Résolution sur le Pakistan, en particulier sur l'attentat de Lahore

2016/2644(RSP)

Le Parlement européen a adopté une résolution sur le Pakistan, en particulier sur l'attentat de Lahore.

Le texte adopté en plénière avait été déposé en tant que résolution commune par les groupes PPE, S&D, ECR, ALDE, Verts/ALE et EFDD.

Le Parlement a fermement condamné l'attentat perpétré dans une aire de jeux le 27 mars 2016 à Lahore, qui a causé la mort de 73 personnes et fait plus de 300 blessés, dont de nombreuses femmes et de nombreux enfants. Le groupe terroriste Jamaat al-ahrar a revendiqué la responsabilité de l'attentat et déclaré qu'il avait délibérément visé des chrétiens mais en fait, la plupart des blessés et des morts étaient musulmans, tous pakistanais. Les députés ont demandé aux pouvoirs publics pakistanais, notamment les administrations locales et provinciales, de veiller à ce que ces actes donnent effectivement lieu à des enquêtes et des poursuites.

Le Parlement a invité la Commission, la vice-présidente et haute-représentante, le Service européen pour l'action extérieure et le Conseil à coopérer avec le Pakistan dans la lutte contre la menace terroriste et à continuer d'aider le gouvernement à poursuivre ses efforts d'éradication du terrorisme.

Lois sur le blasphème : le Parlement a jugé préoccupant le recours permanent à des lois sur le blasphème au Pakistan et demandé au gouvernement de réexaminer ces lois susceptibles d’attiser l'intolérance religieuse. Il a rappelé que les chrétiens et d'autres minorités non seulement étaient persécutés par des extrémistes mais étaient victimes de discriminations, en particulier en application de la législation pakistanaise sur le blasphème, qui est discriminatoire et largement détournée à des fins personnelles et politiques. Des musulmans sont aussi inculpés en application de cette législation.

Les députés ont invité les pouvoirs publics à veiller à ce que les affaires pour blasphème soient diligemment traitées par la justice, relevant notamment le cas d'Assia Bibi et encourageant la Cour suprême à se prononcer dans cette affaire. Ils ont ajouté que certains groupes extrémistes étaient autorisés à diffuser leur idéologie et à déployer leurs activités sans entraves, comme certains syndicats d'étudiants dans les universités et l'association d'avocats Khatm-e-Noubouwat, laquelle serait à l'origine de l'augmentation des poursuites pour blasphème dans les juridictions pakistanaises et qui s'oppose à toute tentative législative de réforme de la législation en la matière.

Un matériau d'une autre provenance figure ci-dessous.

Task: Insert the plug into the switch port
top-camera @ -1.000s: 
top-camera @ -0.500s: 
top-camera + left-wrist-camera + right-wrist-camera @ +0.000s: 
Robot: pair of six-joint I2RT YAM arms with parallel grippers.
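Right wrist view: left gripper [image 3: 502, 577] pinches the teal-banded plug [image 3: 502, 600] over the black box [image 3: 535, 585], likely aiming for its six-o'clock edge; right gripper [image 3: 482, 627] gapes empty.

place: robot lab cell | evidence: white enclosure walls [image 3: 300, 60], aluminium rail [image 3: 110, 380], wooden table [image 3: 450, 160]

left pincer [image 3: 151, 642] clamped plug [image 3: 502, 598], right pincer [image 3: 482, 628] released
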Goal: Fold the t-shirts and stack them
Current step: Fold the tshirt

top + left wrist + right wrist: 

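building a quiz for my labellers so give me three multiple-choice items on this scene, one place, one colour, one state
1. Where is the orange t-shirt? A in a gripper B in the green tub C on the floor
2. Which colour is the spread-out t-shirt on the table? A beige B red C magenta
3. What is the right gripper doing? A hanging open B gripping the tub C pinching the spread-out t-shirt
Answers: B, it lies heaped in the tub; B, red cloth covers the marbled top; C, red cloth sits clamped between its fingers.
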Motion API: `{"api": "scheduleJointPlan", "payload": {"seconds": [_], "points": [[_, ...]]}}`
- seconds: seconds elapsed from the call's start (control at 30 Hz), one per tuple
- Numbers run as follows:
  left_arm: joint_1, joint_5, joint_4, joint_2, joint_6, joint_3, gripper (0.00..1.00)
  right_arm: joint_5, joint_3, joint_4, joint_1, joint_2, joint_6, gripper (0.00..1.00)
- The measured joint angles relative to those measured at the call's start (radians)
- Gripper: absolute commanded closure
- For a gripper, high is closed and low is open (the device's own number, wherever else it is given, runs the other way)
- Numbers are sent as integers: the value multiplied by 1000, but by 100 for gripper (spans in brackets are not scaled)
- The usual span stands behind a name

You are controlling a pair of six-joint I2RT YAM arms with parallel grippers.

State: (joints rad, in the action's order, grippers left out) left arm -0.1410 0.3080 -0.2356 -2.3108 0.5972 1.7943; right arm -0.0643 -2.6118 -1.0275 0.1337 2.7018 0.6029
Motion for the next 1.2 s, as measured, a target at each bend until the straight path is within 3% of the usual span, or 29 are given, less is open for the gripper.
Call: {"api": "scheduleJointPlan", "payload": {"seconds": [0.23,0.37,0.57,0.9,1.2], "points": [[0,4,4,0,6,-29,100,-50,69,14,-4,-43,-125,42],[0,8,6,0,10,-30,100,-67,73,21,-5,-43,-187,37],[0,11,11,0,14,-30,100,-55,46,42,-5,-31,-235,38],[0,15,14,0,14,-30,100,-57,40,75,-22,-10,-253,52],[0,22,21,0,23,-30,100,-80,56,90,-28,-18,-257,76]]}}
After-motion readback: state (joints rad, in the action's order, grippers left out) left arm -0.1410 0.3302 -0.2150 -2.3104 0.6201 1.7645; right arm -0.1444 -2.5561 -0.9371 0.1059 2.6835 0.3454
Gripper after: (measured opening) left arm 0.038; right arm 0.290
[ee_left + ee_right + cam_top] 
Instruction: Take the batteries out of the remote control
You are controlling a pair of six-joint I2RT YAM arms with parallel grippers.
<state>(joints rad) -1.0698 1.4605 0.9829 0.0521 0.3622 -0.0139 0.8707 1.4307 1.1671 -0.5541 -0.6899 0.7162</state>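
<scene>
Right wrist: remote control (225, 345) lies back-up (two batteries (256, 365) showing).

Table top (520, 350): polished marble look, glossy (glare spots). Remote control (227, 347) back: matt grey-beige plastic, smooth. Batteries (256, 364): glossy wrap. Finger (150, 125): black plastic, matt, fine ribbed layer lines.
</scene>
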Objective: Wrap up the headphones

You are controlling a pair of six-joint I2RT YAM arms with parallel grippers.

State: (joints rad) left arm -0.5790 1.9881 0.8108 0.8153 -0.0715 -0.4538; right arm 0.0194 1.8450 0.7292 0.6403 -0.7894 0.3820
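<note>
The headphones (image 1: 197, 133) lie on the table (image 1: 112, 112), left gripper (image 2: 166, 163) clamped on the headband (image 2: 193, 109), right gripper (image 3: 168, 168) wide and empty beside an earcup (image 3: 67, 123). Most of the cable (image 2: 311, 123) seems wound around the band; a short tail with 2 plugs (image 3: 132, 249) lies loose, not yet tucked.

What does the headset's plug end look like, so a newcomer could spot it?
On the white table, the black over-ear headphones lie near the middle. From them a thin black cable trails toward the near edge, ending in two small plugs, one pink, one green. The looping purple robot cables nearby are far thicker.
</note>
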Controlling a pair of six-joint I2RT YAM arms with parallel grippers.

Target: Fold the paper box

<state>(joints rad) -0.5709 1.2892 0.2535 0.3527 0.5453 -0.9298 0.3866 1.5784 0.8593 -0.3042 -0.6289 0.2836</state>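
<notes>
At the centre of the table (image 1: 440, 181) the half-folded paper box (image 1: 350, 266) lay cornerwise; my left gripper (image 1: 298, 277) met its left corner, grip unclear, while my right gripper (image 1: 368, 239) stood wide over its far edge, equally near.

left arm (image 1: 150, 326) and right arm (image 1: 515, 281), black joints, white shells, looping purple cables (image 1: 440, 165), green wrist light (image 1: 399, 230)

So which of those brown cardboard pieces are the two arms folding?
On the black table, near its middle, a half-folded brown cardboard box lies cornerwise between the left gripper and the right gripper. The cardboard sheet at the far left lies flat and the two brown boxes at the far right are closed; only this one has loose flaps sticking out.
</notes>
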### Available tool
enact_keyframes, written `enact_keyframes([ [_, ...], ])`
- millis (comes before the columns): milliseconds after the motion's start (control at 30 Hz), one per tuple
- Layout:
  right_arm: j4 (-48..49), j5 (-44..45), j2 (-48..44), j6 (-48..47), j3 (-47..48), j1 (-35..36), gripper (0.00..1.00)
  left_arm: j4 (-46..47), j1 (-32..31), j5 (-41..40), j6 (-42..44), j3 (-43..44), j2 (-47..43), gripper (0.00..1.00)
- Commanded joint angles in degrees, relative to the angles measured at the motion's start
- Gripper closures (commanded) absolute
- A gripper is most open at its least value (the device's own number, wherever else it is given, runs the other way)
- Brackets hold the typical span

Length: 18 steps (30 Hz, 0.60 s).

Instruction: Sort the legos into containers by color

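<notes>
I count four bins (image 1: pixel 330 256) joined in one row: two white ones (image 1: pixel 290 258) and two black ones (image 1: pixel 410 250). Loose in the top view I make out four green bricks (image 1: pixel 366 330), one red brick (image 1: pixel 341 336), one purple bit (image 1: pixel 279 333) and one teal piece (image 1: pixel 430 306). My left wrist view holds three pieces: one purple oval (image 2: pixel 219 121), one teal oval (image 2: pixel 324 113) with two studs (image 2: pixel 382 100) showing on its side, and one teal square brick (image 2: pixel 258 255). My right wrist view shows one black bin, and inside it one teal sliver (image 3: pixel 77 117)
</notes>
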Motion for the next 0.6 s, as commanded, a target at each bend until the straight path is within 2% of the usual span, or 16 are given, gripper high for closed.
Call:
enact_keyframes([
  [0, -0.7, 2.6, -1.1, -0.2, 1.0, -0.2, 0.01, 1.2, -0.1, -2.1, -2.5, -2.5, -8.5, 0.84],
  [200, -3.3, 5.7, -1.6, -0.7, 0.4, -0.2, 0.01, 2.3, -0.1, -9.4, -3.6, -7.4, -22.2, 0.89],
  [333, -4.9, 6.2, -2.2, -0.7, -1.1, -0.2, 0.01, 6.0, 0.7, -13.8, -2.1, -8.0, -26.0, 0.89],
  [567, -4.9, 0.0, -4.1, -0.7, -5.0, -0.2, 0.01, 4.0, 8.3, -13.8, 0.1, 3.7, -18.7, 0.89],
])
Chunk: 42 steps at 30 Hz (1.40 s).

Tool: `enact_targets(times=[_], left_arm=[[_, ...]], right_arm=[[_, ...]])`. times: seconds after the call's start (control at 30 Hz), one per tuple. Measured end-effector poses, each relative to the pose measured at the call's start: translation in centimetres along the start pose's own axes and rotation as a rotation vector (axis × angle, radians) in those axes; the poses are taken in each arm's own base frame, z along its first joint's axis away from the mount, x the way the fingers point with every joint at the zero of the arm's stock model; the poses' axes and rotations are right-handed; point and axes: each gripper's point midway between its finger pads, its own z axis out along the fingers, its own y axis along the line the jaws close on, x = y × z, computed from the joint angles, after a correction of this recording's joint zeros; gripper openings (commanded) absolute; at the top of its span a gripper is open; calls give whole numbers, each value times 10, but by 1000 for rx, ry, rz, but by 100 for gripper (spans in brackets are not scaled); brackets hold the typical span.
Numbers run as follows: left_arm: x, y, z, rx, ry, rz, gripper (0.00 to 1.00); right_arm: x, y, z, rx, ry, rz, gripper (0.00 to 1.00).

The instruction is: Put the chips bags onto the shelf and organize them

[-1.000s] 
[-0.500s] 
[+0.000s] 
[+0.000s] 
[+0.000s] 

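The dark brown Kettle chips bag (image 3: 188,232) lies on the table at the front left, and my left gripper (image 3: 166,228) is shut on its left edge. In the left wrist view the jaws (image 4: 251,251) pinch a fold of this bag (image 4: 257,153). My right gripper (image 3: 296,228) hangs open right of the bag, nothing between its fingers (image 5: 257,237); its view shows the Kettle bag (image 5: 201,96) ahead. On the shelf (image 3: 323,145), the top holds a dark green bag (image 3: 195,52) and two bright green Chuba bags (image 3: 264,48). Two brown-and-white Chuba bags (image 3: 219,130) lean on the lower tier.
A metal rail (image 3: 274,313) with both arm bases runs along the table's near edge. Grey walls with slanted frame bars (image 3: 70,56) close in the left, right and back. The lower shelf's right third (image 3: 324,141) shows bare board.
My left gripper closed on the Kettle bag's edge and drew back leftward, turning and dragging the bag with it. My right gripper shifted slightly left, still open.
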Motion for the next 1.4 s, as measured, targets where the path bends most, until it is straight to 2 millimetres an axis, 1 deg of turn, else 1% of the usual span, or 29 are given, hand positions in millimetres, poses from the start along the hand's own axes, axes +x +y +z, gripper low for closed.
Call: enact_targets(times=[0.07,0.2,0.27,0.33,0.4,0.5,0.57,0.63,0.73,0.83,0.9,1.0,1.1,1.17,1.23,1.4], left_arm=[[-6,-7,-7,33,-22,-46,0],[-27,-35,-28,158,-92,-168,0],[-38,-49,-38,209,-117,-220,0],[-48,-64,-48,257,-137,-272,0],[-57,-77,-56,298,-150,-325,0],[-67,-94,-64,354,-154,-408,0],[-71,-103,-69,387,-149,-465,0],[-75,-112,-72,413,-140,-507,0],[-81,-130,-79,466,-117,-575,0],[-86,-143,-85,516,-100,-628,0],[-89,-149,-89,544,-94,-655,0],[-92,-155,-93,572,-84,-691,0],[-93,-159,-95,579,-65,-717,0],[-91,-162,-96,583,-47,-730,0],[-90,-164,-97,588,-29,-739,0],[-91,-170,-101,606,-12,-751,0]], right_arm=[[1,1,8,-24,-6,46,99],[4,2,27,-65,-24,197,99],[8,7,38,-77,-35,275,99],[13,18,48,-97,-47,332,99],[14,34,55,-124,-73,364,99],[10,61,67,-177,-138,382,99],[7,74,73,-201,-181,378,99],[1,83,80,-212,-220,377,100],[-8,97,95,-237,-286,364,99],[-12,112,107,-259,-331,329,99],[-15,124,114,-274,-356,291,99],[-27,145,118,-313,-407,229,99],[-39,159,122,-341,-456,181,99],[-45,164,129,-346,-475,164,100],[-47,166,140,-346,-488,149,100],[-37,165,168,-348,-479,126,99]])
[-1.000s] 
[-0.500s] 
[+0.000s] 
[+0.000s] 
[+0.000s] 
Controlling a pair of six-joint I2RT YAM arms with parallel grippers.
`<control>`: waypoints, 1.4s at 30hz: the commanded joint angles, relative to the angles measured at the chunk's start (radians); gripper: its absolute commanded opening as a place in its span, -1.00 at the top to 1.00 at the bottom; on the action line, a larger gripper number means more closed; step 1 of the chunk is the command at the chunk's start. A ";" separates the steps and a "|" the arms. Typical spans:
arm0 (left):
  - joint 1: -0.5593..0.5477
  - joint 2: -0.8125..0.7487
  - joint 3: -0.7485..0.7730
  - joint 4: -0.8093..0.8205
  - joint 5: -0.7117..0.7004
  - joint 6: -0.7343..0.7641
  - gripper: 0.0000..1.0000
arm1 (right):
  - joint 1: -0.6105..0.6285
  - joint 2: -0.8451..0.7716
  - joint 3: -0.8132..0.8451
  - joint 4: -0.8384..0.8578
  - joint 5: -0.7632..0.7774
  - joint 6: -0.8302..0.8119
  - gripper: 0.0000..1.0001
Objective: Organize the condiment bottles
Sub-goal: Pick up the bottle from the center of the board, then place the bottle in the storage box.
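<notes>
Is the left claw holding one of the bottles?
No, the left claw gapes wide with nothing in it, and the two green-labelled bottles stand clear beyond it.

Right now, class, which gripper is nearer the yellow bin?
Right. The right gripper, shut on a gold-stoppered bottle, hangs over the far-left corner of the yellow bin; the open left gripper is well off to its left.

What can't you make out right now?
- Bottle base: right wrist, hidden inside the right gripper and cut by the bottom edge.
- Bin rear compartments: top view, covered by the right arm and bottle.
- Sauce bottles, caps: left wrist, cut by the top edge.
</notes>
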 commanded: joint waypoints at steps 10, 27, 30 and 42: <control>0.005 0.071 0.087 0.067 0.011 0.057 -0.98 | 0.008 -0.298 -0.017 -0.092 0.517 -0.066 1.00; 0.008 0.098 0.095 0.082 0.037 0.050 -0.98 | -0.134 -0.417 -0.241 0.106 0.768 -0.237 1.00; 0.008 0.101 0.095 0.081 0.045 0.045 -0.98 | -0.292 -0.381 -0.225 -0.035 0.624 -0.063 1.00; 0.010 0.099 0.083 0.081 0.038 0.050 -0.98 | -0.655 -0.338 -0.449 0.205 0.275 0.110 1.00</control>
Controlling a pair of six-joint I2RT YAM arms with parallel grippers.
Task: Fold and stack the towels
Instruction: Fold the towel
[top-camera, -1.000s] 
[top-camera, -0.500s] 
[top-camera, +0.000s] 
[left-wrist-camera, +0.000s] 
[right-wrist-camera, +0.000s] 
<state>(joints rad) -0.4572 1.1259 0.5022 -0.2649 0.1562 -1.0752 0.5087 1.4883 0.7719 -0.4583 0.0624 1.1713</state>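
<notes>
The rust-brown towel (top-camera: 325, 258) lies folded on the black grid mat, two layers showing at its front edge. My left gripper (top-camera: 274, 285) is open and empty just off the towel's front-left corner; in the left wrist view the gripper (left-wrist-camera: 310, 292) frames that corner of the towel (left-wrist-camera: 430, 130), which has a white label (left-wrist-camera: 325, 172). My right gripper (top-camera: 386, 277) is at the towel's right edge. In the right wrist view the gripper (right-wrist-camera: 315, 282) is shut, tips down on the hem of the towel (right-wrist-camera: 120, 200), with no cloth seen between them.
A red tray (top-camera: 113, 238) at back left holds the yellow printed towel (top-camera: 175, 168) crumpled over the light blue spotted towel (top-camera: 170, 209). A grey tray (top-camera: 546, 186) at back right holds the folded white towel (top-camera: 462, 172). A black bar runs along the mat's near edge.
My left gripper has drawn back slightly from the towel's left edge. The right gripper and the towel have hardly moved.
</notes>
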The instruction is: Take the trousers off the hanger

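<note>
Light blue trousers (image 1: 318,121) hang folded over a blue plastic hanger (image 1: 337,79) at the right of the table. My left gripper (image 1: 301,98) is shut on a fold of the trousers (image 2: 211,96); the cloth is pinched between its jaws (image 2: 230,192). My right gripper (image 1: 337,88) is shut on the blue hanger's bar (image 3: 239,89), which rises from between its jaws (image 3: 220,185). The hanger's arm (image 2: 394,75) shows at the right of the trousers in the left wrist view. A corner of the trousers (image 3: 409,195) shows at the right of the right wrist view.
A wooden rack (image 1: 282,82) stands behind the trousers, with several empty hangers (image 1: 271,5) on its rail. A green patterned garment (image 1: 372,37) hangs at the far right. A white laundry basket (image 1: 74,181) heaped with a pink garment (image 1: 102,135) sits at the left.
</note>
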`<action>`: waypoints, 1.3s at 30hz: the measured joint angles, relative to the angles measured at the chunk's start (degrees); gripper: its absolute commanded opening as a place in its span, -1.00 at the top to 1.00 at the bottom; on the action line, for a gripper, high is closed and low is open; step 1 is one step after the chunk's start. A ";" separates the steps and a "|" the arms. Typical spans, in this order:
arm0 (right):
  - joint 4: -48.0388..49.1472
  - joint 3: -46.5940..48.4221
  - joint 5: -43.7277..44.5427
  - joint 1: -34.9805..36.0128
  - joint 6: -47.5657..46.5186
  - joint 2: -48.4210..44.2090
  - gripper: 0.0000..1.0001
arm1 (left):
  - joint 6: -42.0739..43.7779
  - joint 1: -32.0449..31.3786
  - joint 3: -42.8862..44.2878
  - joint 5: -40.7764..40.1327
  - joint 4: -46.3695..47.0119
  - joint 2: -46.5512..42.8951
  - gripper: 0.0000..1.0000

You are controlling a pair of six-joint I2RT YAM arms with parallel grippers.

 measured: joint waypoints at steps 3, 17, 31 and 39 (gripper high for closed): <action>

Réformes : le Parlement s’est félicité des initiatives de réformes prises par le gouvernement comme le projet de loi sur la criminalisation du mariage des enfants et la loi sur la protection des femmes contre la violence et le harcèlement, le déblocage de YouTube, la décision déclarant fériés les jours de fêtes de Holi, de Divali et de Pâques pour les minorités religieuses. Il a rappelé dans ce contexte le plan d'action national, les réformes urgentes et nécessaires des médersas qui ont été promises, en particulier l'action du gouvernement contre les discours de haine et la réforme restée en suspens de la police et de l'appareil judiciaire. En conséquence, il a plaidé pour des mesures plus ambitieuses, en particulier dans le domaine éducatif (l'élimination des préjugés des programmes et des manuels) et en matière de poursuite des personnes qui incitent à la violence.

Pauvreté : soulignant qu'il est fondamental, dans la lutte contre le terrorisme et l'extrémisme religieux, de s'attaquer aux causes profondes de ces phénomènes en prenant des mesures contre la pauvreté, en garantissant la tolérance religieuse et la liberté de conviction, les députés ont demandé aux pouvoirs publics pakistanais de s'attaquer au problème de l'exclusion sociale et économique, notamment de la grande majorité des chrétiens et des autres minorités religieuses, qui mènent une vie précaire.

Enfin, rappelant son opposition à la peine de mort, le Parlement s’est inquiété de la hausse spectaculaire des condamnations à mort au Pakistan, notamment à l'encontre de délinquants mineurs, et a réclamé le rétablissement d'un moratoire sur la peine de mort dans la perspective d'une abolition de la peine capitale au Pakistan.